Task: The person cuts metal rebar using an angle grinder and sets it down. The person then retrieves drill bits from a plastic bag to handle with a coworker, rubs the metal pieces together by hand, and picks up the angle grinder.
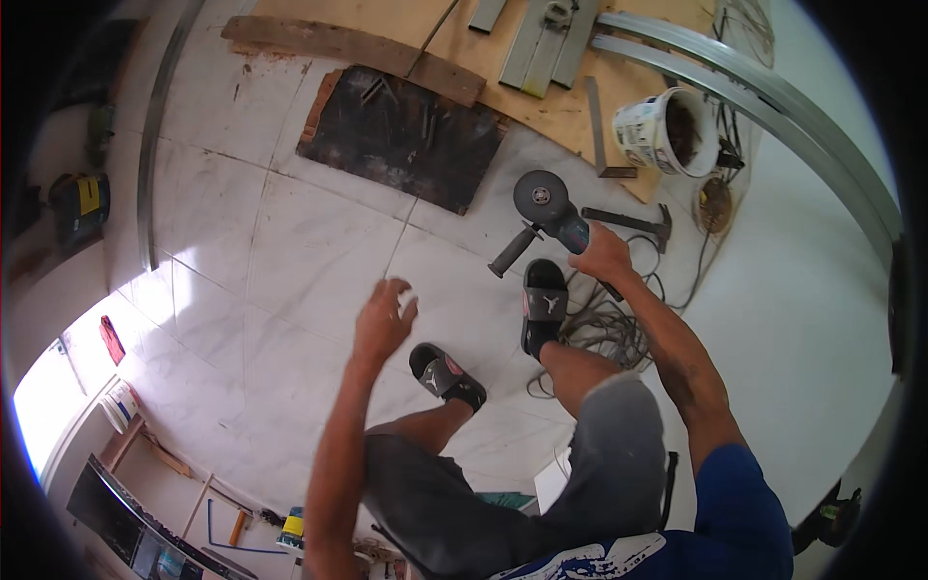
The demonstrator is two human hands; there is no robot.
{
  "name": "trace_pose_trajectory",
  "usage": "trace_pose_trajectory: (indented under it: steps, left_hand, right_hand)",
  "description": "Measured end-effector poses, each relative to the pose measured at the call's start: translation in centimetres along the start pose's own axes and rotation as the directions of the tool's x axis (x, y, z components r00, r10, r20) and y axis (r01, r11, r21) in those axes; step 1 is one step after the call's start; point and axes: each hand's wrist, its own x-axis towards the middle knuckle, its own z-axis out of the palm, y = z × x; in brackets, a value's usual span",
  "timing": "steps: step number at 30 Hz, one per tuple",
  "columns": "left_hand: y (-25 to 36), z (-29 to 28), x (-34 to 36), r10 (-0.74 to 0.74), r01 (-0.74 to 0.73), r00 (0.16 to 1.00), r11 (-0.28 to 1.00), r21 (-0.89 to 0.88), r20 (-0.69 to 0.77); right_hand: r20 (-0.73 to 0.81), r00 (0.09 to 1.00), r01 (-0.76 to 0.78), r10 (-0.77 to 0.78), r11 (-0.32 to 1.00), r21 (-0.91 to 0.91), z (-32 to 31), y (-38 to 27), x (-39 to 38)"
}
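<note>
My right hand (pixel 605 253) is wrapped round the body of an angle grinder (pixel 570 230), right of the middle of the view. The grinder's round dark disc (pixel 541 197) points away from me, and its side handle (pixel 514 249) sticks out to the left with no hand on it. Held over the floor to the left, my left hand (pixel 384 321) is empty, its fingers apart and slightly curled. A hammer (pixel 633 224) lies just beyond my right hand. Beneath the right forearm sits a tangled heap of grey cable (pixel 614 324).
Ahead lies a dark board (pixel 401 135) with small metal pieces, beside a wooden plank (pixel 348 43). Flat metal bars (pixel 551 48) and a metal square (pixel 597 135) rest on a plywood sheet (pixel 541 114). A white bucket (pixel 643 133) and long metal profiles (pixel 735 68) stand at the right.
</note>
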Motion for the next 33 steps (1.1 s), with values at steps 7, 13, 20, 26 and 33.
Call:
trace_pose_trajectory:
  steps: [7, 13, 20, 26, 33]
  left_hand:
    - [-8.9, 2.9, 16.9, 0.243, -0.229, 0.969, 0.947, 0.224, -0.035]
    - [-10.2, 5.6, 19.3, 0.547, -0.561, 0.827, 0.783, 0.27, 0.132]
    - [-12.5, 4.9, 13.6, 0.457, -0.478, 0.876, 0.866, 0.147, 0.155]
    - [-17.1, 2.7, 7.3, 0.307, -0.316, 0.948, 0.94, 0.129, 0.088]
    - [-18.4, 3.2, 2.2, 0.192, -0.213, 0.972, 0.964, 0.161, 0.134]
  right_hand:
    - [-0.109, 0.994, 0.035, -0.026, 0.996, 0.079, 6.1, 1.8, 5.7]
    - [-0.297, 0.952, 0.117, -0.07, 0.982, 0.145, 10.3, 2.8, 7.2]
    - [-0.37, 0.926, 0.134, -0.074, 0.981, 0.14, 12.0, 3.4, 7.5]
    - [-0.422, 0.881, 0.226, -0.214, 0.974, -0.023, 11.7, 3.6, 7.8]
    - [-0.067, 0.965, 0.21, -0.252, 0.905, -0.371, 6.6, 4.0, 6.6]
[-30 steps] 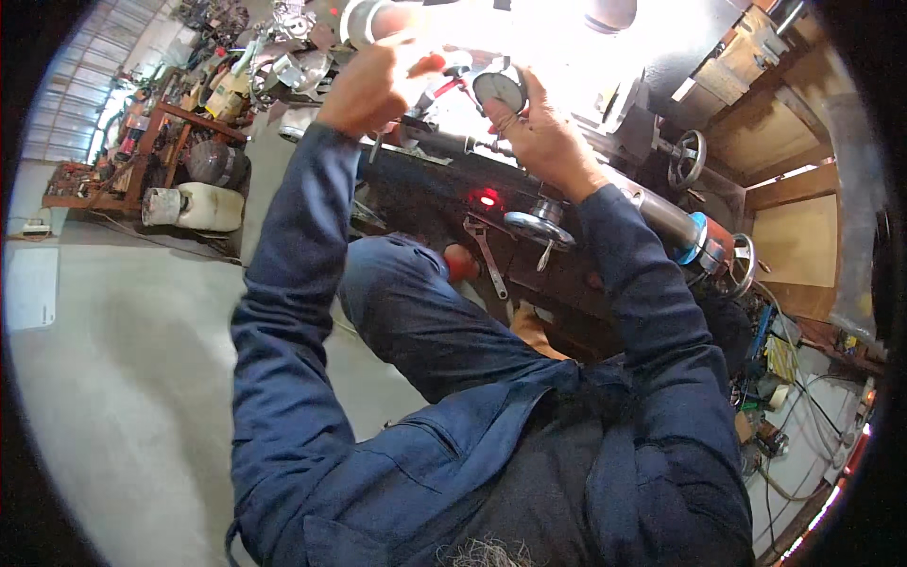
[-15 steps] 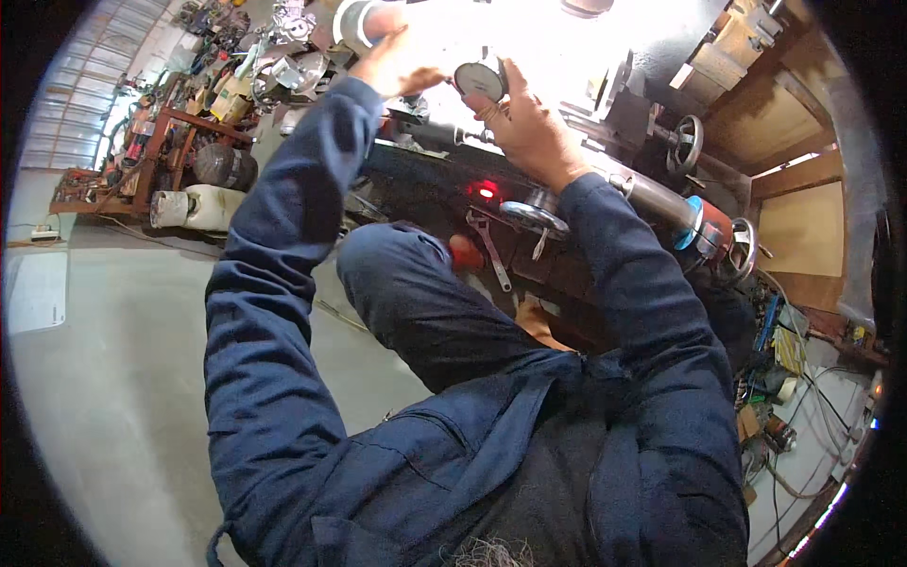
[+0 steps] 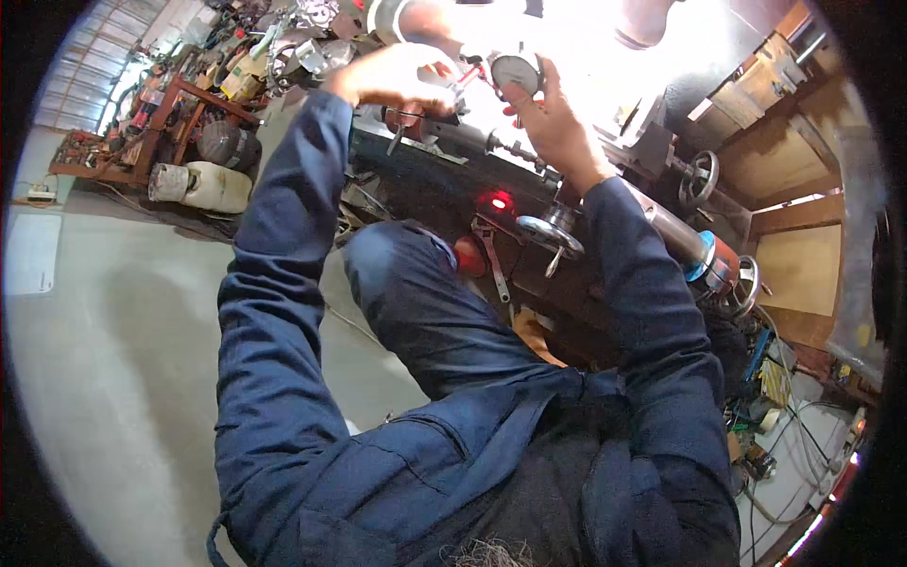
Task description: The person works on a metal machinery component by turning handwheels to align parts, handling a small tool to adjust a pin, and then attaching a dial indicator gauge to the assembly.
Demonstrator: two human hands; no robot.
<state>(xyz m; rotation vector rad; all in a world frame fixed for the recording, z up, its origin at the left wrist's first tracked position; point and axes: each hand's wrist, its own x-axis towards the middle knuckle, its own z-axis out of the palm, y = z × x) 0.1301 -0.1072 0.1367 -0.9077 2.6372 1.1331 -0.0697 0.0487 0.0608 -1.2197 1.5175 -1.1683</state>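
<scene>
My right hand point(image 3: 557, 123) grips a round dial gauge point(image 3: 517, 76) with a pale face and dark rim, held up over the lathe point(image 3: 463, 137). Its thumb lies across the lower edge of the face. To its left, my left hand point(image 3: 402, 80) is bent with curled fingers near a small red piece point(image 3: 470, 73). Whatever those fingers hold, if anything, is hidden. Behind the left hand is a shiny round lathe part point(image 3: 387, 19). Strong glare washes out the surface beyond both hands.
Handwheels point(image 3: 548, 236) stick out from the lathe's front and right end. An adjustable wrench point(image 3: 493, 265) hangs below a glowing red light point(image 3: 499, 202). A gas cylinder point(image 3: 213, 186) and heaped metal parts point(image 3: 283, 57) are at the left. My bent knee point(image 3: 392, 260) is close to the machine.
My left hand has drawn away from the gauge, and its fingers are more curled. My right hand keeps its hold on the gauge. The whole view has shifted slightly.
</scene>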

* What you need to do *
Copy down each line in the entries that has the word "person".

* Solution below *
Task: The person cuts metal rebar using an angle grinder and sets it down. The person then retrieves drill bits from a plastic bag to handle with a coworker, rubs the metal pieces together by hand, and picks up the angle grinder.
Task description: The person works on a metal machinery component by turning handwheels to align parts, handling a small tool to adjust a pin, and then attaching a dial indicator gauge to the assembly.

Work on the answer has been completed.